There is a material uncertainty relating to the going concern status of the group. It incurred a loss of R924 million (2017: loss of R927 million). Bear in mind that Prasa received an operational subsidy of R5.8 billion in the financial year.
While the group’s current assets exceed current liabilities by R7 billion, capital expenditure commitments will wipe out most of the cash reserves.
There is ongoing litigation in regard to the locomotive saga (see update below). In the meantime, the group has a material commitment of R66.6 billion relating to its fleet renewal programme.
For the period November 2016 to February 2018 the board of Prasa did not have a representative from National Treasury. This contravened Section 24 of the Legal Succession to the South African Transport Services Act.
In regard to the audit of the annual performance report, the auditor-general was generally “unable to obtain sufficient appropriate audit evidence for the various achievement targets”.
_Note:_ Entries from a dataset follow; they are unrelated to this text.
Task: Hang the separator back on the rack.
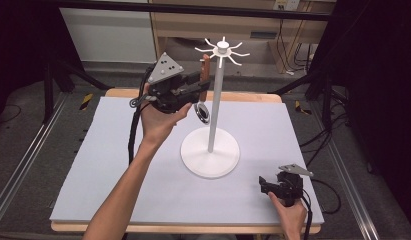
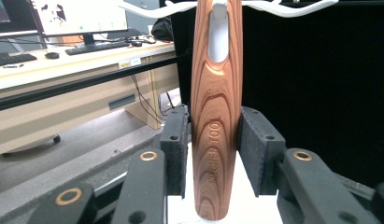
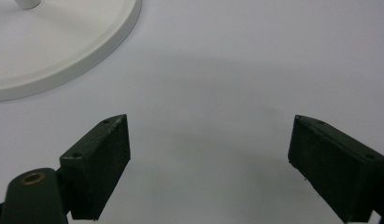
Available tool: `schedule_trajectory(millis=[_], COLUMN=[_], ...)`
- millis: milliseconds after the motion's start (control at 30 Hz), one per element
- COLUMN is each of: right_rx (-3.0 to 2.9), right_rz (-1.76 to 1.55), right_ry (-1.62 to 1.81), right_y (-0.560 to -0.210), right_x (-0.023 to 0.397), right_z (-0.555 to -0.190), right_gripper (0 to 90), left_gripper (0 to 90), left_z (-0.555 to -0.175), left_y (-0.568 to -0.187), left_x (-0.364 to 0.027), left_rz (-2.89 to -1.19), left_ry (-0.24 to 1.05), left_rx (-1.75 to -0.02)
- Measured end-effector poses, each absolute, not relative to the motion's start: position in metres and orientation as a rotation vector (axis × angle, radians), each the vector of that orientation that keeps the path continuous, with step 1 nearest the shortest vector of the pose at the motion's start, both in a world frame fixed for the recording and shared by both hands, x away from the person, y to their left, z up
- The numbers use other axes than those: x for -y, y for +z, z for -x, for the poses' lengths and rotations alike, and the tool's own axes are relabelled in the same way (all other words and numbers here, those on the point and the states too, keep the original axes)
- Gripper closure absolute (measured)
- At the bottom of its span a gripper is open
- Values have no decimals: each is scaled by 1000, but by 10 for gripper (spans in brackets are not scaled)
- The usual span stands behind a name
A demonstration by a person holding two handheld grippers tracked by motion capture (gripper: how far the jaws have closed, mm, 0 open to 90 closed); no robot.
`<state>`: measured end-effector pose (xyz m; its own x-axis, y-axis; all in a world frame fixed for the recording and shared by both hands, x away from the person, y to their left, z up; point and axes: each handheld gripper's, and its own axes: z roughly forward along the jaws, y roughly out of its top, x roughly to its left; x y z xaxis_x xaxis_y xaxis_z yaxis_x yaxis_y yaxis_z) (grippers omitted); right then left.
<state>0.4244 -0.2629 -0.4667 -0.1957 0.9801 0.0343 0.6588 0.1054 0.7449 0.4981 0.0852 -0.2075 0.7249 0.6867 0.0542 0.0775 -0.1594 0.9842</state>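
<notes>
One white hook stand (image 1: 210, 150) was counted on one surface (image 1: 118, 185). One wooden-handled kitchen tool (image 1: 205, 75) was recorded. Two claws were listed: left claw (image 1: 200, 85), right claw (image 1: 263, 185).

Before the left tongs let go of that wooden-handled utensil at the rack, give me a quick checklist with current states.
1. Hook through handle slot: ok. A white hook sits inside the slot of the wooden handle.
2. Left tongs released: not ok. The left pad touches the handle; a thin gap shows at the right pad.
3. Utensil hangs straight: ok. It looks vertical beside the rack pole, metal head down.
4. Rack base flat on the table: ok.
5. Right tongs out of the way: ok. Open, low over the table near the base.
6. Hook will bear the weight alone: cannot tell.
</notes>
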Motion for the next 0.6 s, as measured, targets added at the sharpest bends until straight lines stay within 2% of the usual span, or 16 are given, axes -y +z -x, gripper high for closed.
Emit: schedule_trajectory(millis=[300, 600], right_rx=[-1909, -1902], right_rz=[-1596, -1612], right_ry=[892, 890], right_y=[-466, -466], right_x=[263, 264], right_z=[-424, -424], right_gripper=[133, 129], left_gripper=[520, 437], left_z=[-490, -480], left_y=[-209, -231], left_x=[-101, -133], left_rz=[-1687, -1723], left_ry=[592, 603], left_rx=[-637, -691])
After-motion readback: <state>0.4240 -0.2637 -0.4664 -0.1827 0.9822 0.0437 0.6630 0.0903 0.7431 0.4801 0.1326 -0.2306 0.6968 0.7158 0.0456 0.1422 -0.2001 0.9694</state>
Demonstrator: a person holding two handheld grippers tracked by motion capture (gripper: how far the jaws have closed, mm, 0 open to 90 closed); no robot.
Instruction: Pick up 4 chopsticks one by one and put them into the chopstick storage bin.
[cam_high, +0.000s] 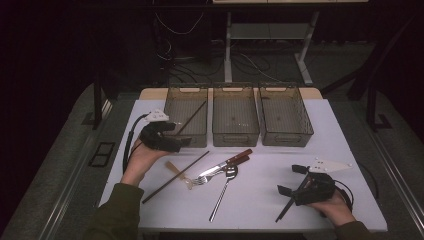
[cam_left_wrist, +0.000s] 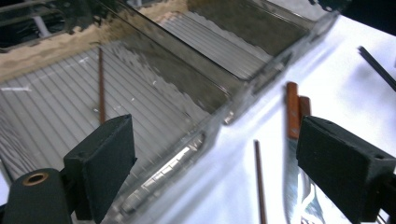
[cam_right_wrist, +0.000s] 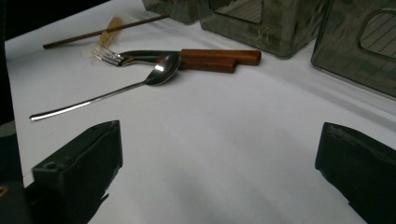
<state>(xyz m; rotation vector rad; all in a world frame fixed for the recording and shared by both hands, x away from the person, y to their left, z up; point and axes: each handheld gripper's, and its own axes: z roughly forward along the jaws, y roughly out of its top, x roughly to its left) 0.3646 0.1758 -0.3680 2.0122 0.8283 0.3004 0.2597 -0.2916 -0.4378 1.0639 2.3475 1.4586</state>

The failures of governance just get worse and worse. The auditor-general reported that financial statements were not submitted for auditing within the required time limit. Further, they were not prepared within the correct financial reporting framework, nor were they supported by full and proper records.
Strategic planning was not carried out within the required framework set out by Treasury regulations.
The Public Finance Management Act (PFMA) was contravened in a number of instances. The procedures to be followed to prevent irregular, fruitless and wasteful expenditure were not followed. There was non-compliance with supply chain management. Effective steps were not taken to collect all revenue due. Procurement and contract management had too many contraventions to list in this article.
Consequence management? According to paragraph 52 of the auditor-general’s audit report, there is none.
And paragraphs 59 to 61 are damning on the lack of leadership within the company, but also lay the blame at management’s door:
“There was a slow response by senior management to reviewing and updating the information technology strategic documents and governing policies …”
“The inadequate controls within the information technology environment over network access and security management contributed to the collapse in the internal control environment.”
The rot within Prasa has been building for years. The Public Protector issued a report in August 2015 on allegations of financial mismanagement and tender irregularities that occurred between 2010 and 2012. The investigation is ongoing.
A forensic investigation was carried out on procurement matters arising out of the 2014/15 audit. The final report was issued on July 31, 2017, but little has changed.
National Treasury also instituted a forensic investigation, and this is still in progress.
Update on the tender awarded to rail leasing company
In 2016 the High Court in Johannesburg ruled that the tender awarded to Swifambo Rail Leasing (SRL) be set aside and that R2.6 million be paid back to Prasa. On November 30 last year, the Supreme Court of Appeal (SCA) dismissed SRL’s appeal with costs, agreeing that “the High Court did not err in finding that Swifambo was a party to a fronting practice, and was not an innocent tenderer”.
Post-budget 2019 woes
South African taxpayers have now been subjected to bracket creep, and the poor are worse off due to the so-called sin taxes, the knock-on impact of fuel levy increases, and last year’s VAT increase. This while state-owned enterprises (SOEs) continuously and flagrantly flout legislation and moral principles, and continue to rack up unsustainable levels of irregular, fruitless and wasteful expenditure.
The auditor-general is doing a sterling job in trying to audit these SOEs. It is time the state shareholder acted like one and demanded quarterly accounts in order to ascertain performance. Incompetent management should be replaced timeously, and not on an ad hoc basis with no consequence management. SOEs should also be required to submit a six-monthly report to parliament on ongoing litigation and the steps being taken to clean up their act.